Yes, just as the world agreed through the United Nations that we should aid the Third World. What happened in Unctad III in Santiago de Chile? You know that not a single affluent society has yet given one percent of its national growth in direct aid.
Yes, I know all this. But it is very important to emphasize that the cure should not be worse than the disease. It would be comparatively easy to solve the problems of the environment by a government which is authoritarian whether fascist or socialist, but this cure would be as bad as the disease. I see no other possible solution than the gaining of the consent of a majority of people on the globe - or anyway of their governments - for international cooperation. I do not regard this as impossible. When I first started writing about the environment, some six or seven years ago, people thought I was mad.

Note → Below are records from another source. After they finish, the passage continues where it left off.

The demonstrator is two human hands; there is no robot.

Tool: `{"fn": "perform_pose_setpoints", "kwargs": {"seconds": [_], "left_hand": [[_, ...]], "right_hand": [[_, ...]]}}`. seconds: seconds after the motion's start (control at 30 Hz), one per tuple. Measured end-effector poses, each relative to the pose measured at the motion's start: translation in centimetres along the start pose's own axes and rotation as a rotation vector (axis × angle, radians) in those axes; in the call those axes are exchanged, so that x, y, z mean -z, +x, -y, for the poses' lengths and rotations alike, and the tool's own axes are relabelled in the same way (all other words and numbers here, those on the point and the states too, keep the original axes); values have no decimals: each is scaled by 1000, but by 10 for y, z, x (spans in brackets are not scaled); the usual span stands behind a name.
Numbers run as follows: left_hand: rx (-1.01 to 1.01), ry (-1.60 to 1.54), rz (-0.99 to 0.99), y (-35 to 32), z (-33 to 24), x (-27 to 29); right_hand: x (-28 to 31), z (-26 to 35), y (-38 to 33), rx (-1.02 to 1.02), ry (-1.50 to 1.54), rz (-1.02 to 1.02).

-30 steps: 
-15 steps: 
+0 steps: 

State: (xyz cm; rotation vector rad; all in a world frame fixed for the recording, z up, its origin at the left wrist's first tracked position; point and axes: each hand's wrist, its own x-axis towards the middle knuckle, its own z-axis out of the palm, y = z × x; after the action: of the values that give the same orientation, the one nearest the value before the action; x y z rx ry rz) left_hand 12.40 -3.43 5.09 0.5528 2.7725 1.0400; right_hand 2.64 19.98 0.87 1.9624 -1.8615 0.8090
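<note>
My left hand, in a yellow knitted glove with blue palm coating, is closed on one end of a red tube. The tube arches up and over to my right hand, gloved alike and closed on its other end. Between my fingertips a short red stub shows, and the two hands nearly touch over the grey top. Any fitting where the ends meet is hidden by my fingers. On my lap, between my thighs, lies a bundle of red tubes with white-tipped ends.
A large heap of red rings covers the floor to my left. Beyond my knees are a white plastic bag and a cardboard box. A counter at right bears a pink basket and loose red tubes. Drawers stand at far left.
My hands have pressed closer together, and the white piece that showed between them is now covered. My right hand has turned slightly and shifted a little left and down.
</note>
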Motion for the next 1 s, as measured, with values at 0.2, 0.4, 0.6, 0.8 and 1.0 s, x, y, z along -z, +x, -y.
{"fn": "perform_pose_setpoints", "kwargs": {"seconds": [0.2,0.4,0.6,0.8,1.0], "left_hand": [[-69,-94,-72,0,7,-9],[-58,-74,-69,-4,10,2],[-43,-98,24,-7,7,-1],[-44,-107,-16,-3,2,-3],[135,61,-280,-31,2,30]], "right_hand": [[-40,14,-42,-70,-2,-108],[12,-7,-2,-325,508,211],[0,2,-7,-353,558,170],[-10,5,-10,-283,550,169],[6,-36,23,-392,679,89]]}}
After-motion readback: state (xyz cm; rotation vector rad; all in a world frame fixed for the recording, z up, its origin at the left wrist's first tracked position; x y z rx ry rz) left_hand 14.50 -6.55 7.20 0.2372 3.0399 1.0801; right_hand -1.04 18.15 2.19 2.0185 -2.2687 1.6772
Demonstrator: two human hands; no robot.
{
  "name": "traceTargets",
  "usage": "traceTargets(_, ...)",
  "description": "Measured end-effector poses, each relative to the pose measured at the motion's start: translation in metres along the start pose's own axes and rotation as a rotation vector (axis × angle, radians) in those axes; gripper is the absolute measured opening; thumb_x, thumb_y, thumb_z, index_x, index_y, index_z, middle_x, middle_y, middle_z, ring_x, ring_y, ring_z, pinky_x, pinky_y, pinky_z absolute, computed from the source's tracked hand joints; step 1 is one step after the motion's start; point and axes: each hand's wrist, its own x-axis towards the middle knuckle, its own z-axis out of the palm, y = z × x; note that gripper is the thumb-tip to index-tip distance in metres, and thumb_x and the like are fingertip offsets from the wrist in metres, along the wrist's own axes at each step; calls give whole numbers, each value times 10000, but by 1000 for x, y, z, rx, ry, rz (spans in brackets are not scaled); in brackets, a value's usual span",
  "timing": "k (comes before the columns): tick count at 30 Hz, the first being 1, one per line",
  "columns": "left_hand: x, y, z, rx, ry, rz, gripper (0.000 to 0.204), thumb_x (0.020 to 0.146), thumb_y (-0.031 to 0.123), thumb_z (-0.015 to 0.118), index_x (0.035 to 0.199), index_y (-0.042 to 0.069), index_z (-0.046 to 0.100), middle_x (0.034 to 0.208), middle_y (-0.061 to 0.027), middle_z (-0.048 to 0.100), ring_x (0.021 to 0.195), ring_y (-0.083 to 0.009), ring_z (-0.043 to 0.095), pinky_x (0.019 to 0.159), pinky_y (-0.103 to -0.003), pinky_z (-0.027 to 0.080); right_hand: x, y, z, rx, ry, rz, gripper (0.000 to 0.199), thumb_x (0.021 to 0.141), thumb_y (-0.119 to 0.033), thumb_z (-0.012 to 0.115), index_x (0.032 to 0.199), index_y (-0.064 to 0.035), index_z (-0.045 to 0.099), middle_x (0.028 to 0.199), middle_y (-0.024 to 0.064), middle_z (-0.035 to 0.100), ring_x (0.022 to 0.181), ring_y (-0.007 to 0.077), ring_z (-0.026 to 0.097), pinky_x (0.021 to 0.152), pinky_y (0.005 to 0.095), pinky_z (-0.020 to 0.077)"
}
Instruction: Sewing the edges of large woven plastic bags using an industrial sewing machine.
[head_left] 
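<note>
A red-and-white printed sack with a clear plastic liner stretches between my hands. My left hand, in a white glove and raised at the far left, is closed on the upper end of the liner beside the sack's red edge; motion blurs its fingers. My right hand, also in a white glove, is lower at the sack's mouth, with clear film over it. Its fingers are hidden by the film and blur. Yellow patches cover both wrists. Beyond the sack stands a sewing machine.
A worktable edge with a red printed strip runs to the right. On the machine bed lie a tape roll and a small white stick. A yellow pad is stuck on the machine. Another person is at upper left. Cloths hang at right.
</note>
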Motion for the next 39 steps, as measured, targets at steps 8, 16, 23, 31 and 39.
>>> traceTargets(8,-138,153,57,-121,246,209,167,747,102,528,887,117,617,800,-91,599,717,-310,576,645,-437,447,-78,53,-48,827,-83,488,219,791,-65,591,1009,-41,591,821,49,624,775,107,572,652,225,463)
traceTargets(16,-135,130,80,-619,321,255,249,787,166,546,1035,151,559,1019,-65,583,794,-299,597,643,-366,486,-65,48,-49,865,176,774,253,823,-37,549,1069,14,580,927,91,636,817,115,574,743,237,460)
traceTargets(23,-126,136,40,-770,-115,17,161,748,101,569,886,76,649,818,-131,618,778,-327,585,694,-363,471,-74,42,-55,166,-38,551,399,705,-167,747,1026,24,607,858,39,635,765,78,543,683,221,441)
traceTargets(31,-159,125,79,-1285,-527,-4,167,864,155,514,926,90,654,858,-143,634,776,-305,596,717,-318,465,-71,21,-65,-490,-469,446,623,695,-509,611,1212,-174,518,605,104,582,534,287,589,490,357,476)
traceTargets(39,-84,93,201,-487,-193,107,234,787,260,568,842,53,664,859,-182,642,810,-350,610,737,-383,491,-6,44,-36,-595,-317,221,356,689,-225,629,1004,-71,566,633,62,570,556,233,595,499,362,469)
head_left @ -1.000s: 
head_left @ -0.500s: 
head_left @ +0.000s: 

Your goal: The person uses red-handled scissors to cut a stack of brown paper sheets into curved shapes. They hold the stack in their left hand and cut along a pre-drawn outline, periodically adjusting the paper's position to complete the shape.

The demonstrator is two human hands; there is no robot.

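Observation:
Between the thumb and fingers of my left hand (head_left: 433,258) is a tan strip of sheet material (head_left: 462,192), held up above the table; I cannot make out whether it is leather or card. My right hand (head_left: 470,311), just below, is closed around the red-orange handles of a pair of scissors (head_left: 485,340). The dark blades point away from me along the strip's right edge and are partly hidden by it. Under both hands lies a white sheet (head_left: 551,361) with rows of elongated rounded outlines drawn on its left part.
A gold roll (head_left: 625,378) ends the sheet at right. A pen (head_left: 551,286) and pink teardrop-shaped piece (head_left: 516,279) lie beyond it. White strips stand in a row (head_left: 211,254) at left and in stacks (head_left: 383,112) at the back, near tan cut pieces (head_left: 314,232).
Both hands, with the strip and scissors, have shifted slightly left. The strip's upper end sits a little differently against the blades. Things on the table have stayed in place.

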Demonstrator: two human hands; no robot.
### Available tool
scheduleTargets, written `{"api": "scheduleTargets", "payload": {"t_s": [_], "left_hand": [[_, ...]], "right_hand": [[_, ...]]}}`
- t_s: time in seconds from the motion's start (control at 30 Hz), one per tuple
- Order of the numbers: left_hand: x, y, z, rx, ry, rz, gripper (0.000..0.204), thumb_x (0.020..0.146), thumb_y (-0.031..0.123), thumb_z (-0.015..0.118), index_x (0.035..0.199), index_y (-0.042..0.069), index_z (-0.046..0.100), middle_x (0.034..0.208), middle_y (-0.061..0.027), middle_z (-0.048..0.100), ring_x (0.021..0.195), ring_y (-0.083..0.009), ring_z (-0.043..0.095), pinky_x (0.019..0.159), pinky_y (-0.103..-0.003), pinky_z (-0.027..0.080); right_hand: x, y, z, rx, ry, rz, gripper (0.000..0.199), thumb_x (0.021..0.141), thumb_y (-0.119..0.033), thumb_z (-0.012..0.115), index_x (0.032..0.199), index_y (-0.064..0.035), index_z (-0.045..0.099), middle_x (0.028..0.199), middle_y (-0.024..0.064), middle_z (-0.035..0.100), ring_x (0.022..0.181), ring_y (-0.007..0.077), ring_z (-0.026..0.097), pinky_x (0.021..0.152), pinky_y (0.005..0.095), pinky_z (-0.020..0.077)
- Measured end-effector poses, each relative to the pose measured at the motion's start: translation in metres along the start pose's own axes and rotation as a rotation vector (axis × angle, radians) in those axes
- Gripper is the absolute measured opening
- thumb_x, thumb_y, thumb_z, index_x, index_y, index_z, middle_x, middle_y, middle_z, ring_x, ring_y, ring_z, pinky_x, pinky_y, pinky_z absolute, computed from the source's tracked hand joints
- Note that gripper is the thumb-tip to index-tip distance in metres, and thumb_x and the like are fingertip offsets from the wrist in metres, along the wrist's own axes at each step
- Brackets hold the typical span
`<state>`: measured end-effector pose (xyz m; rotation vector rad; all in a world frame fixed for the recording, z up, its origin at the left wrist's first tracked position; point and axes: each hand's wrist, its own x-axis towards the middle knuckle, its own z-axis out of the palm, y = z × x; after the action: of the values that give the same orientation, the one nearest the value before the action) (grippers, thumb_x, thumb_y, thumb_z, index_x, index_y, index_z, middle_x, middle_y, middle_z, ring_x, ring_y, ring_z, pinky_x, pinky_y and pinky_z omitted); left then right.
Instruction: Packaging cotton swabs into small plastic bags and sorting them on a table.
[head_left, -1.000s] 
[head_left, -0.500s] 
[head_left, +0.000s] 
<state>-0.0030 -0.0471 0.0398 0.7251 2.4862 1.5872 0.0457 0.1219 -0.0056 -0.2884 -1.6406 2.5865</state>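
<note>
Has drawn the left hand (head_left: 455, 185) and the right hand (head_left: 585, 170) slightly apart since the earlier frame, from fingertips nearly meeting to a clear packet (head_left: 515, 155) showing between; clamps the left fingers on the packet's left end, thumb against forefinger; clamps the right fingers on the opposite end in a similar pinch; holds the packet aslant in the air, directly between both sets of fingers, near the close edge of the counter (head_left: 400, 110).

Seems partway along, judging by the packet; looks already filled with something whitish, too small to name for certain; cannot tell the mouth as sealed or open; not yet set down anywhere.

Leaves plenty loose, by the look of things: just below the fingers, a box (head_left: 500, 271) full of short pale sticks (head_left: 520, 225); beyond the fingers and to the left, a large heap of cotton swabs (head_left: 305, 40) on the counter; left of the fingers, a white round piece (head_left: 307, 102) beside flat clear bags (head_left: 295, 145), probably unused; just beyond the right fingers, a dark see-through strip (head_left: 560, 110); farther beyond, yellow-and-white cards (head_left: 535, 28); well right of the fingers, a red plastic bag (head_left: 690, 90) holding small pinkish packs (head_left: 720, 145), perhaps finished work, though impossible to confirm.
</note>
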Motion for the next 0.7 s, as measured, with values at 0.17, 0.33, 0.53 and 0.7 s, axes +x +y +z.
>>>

Well, perhaps I am, but not in this respect. When I look at the way in which knowledge has spread, attitudes have changed, action is beginning to be taken, as seen at the Stockholm Conference, then I do not regard this as impossible. I am not a doomsday man in this matter.
Sir Julian Huxley told me that the fishes are returning to the river Thames. There now is a minister of the environment in the British Cabinet. Isn't that seal part of a general deception?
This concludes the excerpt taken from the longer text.